◆ Required work ◆
The listing below contains a span that opens with the line containing "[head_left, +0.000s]" and closes with the line containing "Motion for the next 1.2". Return that span exactly.

◆ Records for processing ◆
*-*-*

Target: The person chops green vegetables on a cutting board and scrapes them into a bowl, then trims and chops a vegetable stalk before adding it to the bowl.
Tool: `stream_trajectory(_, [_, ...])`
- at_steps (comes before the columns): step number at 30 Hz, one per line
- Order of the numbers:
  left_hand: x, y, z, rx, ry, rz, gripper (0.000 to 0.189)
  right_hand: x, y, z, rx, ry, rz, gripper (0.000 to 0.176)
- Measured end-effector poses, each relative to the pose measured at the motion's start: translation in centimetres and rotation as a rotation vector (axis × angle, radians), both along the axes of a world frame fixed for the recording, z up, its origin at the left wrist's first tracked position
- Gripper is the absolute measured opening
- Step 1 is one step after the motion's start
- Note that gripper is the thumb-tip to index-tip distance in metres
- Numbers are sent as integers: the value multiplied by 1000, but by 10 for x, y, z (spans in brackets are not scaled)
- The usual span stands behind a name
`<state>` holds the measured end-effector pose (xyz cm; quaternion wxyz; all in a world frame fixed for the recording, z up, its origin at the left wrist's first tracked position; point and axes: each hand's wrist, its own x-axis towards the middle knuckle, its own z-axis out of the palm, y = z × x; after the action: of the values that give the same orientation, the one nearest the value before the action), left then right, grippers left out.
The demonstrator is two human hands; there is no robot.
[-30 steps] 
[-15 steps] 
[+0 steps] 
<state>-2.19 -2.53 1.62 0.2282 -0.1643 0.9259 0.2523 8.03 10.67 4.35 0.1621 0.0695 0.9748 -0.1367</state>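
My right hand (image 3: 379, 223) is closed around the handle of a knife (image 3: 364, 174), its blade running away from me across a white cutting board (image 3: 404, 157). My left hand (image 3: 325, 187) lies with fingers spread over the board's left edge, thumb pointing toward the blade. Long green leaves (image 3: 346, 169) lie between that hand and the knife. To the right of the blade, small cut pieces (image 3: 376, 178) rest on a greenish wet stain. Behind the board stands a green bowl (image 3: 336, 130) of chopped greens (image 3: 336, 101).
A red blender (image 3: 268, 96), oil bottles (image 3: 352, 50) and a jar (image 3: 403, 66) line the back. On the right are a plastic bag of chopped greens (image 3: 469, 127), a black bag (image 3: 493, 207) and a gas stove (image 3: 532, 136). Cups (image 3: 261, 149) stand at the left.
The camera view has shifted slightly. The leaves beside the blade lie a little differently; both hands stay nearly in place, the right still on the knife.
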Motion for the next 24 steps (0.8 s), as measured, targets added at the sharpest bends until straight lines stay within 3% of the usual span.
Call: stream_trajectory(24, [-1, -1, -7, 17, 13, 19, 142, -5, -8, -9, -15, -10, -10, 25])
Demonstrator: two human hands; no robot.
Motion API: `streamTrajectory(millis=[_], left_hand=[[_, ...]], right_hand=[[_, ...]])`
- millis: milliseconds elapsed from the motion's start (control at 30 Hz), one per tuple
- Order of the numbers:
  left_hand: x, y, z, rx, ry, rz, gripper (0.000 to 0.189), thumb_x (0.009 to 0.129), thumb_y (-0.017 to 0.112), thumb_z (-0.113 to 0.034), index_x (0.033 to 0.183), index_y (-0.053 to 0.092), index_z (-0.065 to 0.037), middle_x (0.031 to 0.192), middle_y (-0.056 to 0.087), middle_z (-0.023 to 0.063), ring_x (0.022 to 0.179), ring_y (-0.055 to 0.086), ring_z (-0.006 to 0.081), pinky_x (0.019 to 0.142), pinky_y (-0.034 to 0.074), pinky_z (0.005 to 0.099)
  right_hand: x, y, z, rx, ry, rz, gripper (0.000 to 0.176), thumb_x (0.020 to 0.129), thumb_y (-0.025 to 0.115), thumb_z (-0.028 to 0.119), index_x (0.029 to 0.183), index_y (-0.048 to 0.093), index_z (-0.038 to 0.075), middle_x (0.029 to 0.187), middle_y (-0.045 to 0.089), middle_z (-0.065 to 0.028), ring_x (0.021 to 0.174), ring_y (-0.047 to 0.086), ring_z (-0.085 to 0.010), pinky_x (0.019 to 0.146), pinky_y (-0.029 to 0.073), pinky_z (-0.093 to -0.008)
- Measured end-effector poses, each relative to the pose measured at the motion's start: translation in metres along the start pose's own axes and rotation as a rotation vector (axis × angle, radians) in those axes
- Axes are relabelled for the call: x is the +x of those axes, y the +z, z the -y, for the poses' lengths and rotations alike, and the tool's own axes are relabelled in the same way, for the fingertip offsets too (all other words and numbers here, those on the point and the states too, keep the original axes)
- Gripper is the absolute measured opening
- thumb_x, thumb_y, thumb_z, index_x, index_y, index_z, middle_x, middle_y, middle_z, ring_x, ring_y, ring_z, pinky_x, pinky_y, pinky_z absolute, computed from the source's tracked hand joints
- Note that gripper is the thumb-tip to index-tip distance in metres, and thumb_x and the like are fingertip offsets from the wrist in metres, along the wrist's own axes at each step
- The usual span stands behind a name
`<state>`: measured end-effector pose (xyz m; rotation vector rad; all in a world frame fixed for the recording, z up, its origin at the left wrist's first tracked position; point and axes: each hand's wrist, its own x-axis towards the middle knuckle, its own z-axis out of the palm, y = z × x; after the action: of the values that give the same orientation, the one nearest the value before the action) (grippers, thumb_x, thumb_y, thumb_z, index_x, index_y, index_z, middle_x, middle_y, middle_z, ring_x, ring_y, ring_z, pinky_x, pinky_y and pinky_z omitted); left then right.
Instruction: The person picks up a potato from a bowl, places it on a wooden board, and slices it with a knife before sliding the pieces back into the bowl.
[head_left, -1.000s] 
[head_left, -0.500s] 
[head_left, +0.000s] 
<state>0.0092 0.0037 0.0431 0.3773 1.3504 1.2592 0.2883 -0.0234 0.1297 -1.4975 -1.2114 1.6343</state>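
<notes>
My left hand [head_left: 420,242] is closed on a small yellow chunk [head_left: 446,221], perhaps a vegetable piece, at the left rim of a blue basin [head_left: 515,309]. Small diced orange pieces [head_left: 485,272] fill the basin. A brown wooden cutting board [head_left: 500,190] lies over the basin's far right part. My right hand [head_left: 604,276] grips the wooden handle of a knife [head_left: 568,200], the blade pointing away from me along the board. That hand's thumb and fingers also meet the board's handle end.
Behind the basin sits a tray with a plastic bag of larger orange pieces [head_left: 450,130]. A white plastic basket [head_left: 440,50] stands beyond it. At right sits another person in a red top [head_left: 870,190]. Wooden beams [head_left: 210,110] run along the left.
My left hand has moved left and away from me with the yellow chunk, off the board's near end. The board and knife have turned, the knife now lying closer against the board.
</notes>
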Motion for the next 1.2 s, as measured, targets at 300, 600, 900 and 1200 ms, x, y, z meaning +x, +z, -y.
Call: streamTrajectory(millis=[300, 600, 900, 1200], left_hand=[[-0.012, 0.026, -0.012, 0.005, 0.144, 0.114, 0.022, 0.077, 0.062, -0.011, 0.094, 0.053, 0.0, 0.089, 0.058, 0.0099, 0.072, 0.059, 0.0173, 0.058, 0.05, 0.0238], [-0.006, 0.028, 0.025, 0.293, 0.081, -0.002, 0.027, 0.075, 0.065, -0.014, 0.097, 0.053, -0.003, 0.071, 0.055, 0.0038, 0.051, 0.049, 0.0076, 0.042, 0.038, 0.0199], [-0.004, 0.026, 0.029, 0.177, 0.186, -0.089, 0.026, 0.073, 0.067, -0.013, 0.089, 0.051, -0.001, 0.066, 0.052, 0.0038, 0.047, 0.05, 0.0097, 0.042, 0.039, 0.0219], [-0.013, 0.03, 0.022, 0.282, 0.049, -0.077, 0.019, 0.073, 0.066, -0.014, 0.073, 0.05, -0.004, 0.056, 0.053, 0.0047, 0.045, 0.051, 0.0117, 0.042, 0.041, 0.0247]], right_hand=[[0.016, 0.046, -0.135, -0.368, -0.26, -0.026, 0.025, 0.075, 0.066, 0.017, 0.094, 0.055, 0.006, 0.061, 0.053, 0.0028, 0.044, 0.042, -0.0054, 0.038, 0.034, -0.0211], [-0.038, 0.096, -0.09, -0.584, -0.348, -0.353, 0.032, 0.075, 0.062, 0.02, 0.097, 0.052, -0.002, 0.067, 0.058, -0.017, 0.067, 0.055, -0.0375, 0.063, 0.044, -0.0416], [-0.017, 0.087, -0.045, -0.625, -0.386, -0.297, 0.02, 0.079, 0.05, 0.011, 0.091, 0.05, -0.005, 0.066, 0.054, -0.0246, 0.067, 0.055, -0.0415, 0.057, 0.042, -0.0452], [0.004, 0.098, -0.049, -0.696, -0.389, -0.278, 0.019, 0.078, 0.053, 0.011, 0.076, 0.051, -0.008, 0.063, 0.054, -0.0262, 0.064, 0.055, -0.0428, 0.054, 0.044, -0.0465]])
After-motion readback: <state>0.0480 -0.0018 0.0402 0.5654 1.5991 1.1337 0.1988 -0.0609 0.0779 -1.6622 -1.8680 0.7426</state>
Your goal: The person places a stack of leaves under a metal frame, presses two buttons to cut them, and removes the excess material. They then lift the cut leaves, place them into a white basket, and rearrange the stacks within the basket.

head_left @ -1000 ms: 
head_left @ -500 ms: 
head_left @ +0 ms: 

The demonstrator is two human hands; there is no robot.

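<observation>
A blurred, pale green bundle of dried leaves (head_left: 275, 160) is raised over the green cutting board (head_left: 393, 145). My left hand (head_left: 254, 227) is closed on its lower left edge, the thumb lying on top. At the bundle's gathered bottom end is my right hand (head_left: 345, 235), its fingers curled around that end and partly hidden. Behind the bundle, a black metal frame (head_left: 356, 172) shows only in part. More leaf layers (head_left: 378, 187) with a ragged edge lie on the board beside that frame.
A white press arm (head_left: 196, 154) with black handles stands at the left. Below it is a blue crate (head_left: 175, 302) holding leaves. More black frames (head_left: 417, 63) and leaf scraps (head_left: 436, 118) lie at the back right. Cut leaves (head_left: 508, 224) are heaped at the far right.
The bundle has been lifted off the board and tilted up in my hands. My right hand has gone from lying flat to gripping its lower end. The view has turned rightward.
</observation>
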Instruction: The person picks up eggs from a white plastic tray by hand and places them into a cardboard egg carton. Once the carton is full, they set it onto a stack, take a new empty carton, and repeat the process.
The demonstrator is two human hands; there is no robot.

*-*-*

◆ Exercise answer ◆
[head_left, +0.000s] 
<state>0.0092 0.0037 0.0431 0.3773 1.3504 1.2592 0.2883 -0.0234 0.1297 -1.4975 -1.2114 1.6343</state>
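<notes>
My left hand [head_left: 420,242] is closed on a small yellow chunk [head_left: 446,221], perhaps a vegetable piece, at the left rim of a blue basin [head_left: 515,309]. Small diced orange pieces [head_left: 485,272] fill the basin. A brown wooden cutting board [head_left: 500,190] lies over the basin's far right part. My right hand [head_left: 604,276] grips the wooden handle of a knife [head_left: 568,200], the blade pointing away from me along the board. That hand's thumb and fingers also meet the board's handle end.
Behind the basin sits a tray with a plastic bag of larger orange pieces [head_left: 450,130]. A white plastic basket [head_left: 440,50] stands beyond it. At right sits another person in a red top [head_left: 870,190]. Wooden beams [head_left: 210,110] run along the left.
My left hand has moved left and away from me with the yellow chunk, off the board's near end. The board and knife have turned, the knife now lying closer against the board.
</notes>
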Motion for the next 1.2 s, as measured, targets at 300, 600, 900 and 1200 ms, x, y, z meaning +x, +z, -y.

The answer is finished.